Data extracted from a collection:
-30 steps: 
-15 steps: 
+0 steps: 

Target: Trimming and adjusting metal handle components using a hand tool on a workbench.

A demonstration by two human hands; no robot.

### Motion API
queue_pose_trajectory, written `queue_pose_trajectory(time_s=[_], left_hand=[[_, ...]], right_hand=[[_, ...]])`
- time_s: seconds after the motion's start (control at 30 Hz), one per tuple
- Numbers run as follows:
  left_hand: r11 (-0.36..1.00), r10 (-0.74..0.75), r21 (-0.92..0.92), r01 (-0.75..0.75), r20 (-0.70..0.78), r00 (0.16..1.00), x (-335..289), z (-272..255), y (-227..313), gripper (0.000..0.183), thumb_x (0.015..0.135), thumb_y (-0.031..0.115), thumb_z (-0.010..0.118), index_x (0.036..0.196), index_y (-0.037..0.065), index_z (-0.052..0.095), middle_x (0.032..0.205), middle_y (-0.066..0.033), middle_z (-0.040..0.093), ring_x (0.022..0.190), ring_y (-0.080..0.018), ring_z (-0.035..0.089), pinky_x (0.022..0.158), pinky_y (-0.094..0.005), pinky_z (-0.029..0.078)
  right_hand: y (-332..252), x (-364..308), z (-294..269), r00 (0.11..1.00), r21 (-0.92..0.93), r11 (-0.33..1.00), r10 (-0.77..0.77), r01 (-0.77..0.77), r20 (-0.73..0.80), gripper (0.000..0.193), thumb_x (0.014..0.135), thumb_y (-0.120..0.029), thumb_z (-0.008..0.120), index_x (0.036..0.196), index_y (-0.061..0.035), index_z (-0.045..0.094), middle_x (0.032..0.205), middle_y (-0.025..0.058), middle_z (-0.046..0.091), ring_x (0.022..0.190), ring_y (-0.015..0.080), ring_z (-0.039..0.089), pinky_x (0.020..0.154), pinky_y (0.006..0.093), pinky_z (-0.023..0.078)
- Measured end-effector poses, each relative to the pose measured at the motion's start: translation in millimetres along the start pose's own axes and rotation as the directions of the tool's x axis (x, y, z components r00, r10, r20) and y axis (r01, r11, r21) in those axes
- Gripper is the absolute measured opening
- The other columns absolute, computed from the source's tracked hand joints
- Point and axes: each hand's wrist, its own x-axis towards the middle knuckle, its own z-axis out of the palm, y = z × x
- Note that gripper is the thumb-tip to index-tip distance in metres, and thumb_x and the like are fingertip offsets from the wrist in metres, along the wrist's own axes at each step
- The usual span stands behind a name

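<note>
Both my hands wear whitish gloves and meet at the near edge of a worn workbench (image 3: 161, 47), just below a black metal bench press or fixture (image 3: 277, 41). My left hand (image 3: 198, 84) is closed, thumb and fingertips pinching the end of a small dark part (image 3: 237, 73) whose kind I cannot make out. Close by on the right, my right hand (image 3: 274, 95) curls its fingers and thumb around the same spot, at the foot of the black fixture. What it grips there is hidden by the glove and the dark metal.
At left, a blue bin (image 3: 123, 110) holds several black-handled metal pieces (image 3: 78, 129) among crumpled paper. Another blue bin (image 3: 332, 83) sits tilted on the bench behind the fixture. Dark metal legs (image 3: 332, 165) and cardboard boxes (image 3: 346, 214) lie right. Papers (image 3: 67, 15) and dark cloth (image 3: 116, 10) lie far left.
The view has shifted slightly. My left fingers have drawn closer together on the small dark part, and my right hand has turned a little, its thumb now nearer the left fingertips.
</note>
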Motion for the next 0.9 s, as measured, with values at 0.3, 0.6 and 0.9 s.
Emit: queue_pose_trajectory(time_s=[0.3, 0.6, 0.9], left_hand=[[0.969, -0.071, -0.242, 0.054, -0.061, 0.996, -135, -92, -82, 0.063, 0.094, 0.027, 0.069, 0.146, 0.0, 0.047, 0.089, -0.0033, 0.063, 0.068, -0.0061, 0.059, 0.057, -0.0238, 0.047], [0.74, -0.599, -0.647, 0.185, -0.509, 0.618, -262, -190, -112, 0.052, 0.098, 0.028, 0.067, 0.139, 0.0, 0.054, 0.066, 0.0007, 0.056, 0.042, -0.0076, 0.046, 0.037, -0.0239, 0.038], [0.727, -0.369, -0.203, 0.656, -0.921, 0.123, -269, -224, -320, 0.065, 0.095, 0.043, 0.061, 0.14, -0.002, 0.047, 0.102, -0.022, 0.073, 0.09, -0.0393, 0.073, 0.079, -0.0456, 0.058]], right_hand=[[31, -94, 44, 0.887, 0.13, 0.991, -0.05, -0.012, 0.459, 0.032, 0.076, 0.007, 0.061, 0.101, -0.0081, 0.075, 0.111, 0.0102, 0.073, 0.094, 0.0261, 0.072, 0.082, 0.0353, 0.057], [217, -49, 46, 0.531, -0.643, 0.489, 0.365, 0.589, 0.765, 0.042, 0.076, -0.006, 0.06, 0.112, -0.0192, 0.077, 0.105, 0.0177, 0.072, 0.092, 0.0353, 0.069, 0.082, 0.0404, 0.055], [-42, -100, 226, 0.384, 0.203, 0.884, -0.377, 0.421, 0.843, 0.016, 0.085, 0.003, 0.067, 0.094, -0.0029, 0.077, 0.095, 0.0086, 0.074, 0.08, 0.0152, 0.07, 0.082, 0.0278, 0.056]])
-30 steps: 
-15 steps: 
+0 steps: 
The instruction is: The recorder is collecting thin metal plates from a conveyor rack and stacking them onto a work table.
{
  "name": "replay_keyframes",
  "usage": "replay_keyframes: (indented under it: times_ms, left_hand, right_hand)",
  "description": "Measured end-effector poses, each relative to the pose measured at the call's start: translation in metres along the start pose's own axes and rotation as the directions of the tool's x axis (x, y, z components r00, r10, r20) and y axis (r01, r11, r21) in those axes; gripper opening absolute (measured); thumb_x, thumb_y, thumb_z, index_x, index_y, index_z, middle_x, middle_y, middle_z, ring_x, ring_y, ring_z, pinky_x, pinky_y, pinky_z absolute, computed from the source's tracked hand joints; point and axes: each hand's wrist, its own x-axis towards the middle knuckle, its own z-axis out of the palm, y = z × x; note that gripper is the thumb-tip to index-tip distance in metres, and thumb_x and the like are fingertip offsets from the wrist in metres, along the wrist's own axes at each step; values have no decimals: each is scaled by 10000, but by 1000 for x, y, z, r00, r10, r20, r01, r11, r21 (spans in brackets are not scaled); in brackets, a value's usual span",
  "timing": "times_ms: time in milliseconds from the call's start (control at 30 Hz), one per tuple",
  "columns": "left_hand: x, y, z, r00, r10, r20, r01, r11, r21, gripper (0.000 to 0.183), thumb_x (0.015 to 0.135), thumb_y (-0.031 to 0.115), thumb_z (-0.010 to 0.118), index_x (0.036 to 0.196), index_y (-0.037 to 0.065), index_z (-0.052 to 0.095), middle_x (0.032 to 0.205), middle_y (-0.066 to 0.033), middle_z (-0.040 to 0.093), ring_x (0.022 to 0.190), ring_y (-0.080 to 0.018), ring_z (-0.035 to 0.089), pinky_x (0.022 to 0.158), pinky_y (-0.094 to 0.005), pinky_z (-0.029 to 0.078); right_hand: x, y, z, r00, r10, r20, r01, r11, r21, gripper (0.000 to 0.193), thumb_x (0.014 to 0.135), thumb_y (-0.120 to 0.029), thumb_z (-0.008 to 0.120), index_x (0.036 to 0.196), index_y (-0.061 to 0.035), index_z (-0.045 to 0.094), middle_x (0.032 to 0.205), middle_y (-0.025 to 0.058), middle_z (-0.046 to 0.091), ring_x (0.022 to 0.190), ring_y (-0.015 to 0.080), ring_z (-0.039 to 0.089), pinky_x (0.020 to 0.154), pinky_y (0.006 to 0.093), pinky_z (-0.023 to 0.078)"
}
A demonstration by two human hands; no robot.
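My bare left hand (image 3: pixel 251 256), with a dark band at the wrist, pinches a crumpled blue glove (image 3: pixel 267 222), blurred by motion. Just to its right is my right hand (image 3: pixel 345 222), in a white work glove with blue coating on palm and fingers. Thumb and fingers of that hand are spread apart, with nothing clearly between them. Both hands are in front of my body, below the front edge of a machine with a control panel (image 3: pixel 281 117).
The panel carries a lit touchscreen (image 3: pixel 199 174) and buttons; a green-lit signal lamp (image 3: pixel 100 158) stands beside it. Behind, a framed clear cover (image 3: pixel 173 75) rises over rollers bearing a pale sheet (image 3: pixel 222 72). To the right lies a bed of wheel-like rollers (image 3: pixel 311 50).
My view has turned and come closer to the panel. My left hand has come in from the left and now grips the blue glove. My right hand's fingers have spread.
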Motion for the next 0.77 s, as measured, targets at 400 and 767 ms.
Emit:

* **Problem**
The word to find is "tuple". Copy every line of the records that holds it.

* **Exercise result**
- time_s: seconds after the motion's start (control at 30 Hz), one per tuple
  "timing": "times_ms: time in milliseconds from the call's start (control at 30 Hz), one per tuple",

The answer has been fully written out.